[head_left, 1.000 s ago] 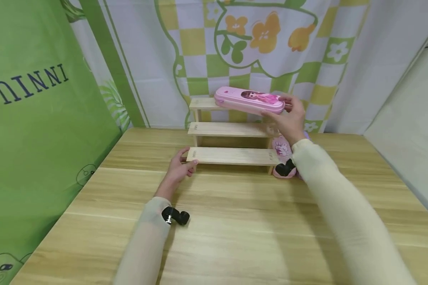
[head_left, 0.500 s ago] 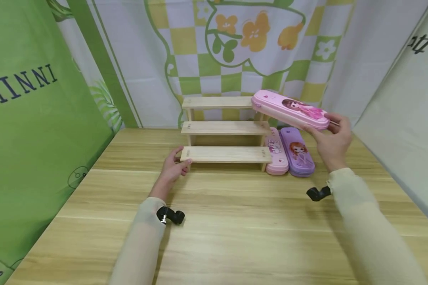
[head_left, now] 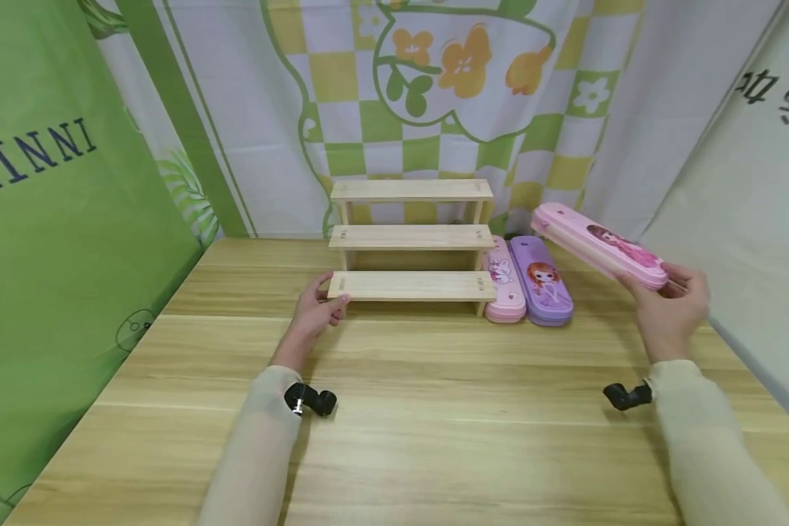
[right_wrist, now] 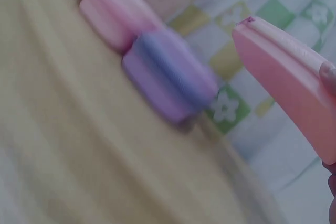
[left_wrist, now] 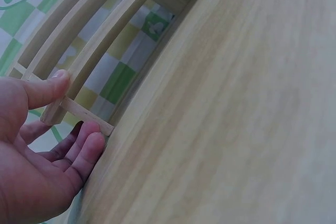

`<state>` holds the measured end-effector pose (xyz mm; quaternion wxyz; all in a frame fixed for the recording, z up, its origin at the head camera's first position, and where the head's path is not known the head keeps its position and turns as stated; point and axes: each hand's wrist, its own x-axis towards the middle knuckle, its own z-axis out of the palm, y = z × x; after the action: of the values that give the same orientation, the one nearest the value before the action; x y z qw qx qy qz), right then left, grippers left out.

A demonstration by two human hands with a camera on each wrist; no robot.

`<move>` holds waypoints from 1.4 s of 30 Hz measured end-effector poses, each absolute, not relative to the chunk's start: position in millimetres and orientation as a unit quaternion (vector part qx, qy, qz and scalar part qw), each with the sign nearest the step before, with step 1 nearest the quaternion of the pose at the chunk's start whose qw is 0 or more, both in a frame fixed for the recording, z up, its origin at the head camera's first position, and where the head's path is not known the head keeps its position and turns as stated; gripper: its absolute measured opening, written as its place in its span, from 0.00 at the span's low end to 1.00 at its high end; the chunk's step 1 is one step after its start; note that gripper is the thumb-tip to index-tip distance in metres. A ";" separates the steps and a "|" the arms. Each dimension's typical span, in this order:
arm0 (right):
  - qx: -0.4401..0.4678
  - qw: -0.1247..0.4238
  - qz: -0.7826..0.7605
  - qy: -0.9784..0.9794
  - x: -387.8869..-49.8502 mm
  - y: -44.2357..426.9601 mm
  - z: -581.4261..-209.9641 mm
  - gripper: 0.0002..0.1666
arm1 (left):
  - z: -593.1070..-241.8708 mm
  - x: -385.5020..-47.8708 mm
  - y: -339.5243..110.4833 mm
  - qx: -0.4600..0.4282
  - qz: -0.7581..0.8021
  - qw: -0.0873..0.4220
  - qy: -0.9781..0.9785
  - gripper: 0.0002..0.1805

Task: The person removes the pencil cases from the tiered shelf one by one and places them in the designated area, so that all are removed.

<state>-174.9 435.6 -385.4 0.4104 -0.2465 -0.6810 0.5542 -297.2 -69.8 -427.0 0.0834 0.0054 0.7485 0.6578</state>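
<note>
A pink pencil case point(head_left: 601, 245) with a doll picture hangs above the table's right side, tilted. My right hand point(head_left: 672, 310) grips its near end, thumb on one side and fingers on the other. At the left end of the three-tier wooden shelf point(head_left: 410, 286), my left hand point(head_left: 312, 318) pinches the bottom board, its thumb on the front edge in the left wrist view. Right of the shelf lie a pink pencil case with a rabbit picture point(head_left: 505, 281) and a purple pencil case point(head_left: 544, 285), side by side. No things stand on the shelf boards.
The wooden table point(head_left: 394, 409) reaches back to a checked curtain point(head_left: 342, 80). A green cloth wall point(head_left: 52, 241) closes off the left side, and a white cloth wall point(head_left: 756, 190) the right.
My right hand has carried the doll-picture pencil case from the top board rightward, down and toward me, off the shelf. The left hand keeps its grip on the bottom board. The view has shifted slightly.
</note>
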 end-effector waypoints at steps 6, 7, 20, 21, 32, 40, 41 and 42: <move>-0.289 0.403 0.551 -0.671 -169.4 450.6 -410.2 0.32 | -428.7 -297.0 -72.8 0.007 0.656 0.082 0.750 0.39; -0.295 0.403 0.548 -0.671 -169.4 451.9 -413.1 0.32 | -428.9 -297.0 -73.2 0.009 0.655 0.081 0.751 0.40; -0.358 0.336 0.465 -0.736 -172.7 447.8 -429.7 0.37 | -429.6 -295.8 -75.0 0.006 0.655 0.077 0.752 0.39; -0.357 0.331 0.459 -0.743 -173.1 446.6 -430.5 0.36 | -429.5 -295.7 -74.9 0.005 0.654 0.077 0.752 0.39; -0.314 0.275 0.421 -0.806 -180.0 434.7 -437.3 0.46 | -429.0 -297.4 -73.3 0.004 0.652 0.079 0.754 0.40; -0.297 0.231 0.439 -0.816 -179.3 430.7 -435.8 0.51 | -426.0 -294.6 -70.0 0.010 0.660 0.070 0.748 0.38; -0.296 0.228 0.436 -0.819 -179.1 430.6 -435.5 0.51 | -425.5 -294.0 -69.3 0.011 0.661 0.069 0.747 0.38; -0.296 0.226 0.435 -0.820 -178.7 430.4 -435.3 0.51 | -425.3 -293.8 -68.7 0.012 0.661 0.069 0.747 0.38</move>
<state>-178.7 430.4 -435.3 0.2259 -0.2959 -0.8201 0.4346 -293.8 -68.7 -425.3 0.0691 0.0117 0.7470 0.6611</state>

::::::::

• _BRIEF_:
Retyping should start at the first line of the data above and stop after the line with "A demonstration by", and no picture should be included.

• _RESULT BELOW_:
[head_left, 1.000 s ago] 
[head_left, 0.500 s ago] 
[head_left, now] 
[right_wrist, now] 
[left_wrist, now] 

`<state>` holds the measured end-effector pose (xyz mm; quaternion wxyz; all in a frame fixed for the recording, z up, its origin at the head camera's first position, and where the head's path is not known the head keeps its position and turns as stated; point and axes: each hand's wrist, its own x-axis towards the middle knuckle, its own z-axis out of the palm, y = z × x; after the action: of the values that give the same orientation, the one nearest the value before the action; x y z qw qx qy qz), right then left, grippers left out.

A demonstration by two human hands with a camera on each wrist; no robot.

There is nothing further to this exercise.